- Kenda Location in West Bengal, India Kenda Kenda (India)
- Coordinates: 23°11′36.6″N 86°31′01.9″E﻿ / ﻿23.193500°N 86.517194°E
- Country: India
- State: West Bengal
- District: Purulia

Population (2011)
- • Total: 3,803

Languages
- • Official: Bengali, English
- Time zone: UTC+5:30 (IST)
- Telephone/STD code: 03252
- Lok Sabha constituency: Purulia
- Vidhan Sabha constituency: Manbazar
- Website: purulia.gov.in

= Kenda, Purulia =

Kenda is a village, with a police station, in the Manbazar I CD block in the Manbazar subdivision of the Purulia district in the state of West Bengal, India.

==Geography==

===Location===
Kenda is located at .

===Area overview===
Purulia district forms the lowest step of the Chota Nagpur Plateau. The general scenario is undulating land with scattered hills. Manbazar subdivision, shown in the map alongside, is located in the eastern part of the district. It is an overwhelmingly rural subdivision with 96.32% of the population living in the rural areas and 3.68% living in the urban areas. There are 3 census towns in the subdivision. The map shows the Kangsabati Project Reservoir. The Mukutmanipur Dam is in Bankura district but the upper portion of the reservoir is in Manbazar subdivision. The remnants of old temples and deities are found in the subdivision also, as in other parts of the district. The subdivision has a very high proportion of Scheduled Castes and Scheduled Tribes. Bandwan CD block has 51.86% ST population, Manbazar II CD block has 48.97% ST population. Manbazar I CD block has 22.03% ST and 22.44% SC. Puncha CD block has 24.74% ST and 14.54 SC. Writing in 1911, H. Coupland, ICS, speaks of the aboriginal races largely predominating in the old Manbhum district. He particularly mentions the Kurmis, Santhals, Bhumij and Bauri.

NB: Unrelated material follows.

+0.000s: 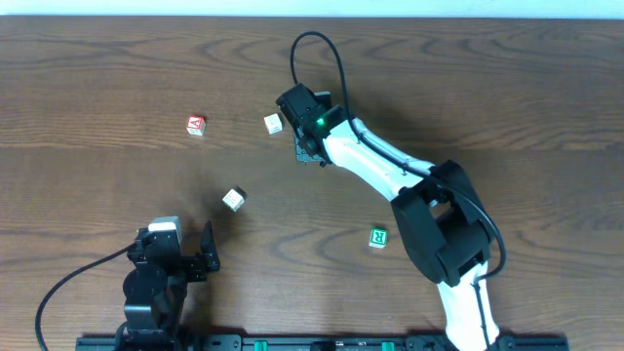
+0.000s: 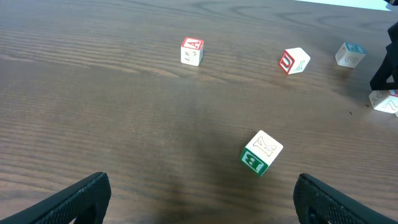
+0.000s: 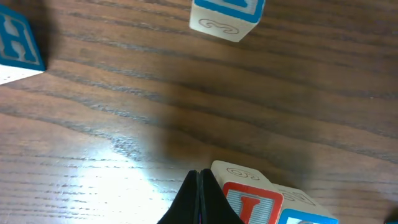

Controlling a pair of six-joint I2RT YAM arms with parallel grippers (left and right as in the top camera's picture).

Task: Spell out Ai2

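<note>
Wide wooden bench (image 1: 88, 58). Across its right half, white right arm (image 1: 380, 161) reaching up-left. Down by the arm bases, left hand (image 1: 207, 250) spread wide, empty. Right hand (image 3: 199, 190) pinched fully together, gripping nothing, tips low just beside the I cube (image 3: 252, 202). Well apart to the left, A cube (image 1: 196, 125), red letter up. Against the I cube, a blue cube (image 3: 305, 218), its character not readable.

Right gripper (image 1: 291, 101) hovers over the desk (image 1: 507, 78); a pale cube (image 1: 273, 124) sits just beside it, the red A cube (image 1: 196, 125) well left.
</note>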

Note: The map alongside presents some of the notable locations in the subdivision. All places marked in the map are linked in the larger full screen map.

==Demographics==
According to the 2011 Census of India, Kenda had a total population of 3,803 of which 1,922 (51%) were males and 1,881 (49%) were females. There were 477 persons in the age range of 0–6 years. The total number of literates persons in Kenda was 2,312 (69.51% of the population over 6 years).

==Civic administration==
===Police station===
Kenda police station has jurisdiction over parts of the Manbazar I, Puncha and Purulia I CD blocks. The area covered is 352.81 km^{2} and the population covered is 85,890.

==Transport==
SH 5 running from Rupnarayanpur (in Bardhaman district) to Junput (in Purba Medinipur district) passes through Kenda.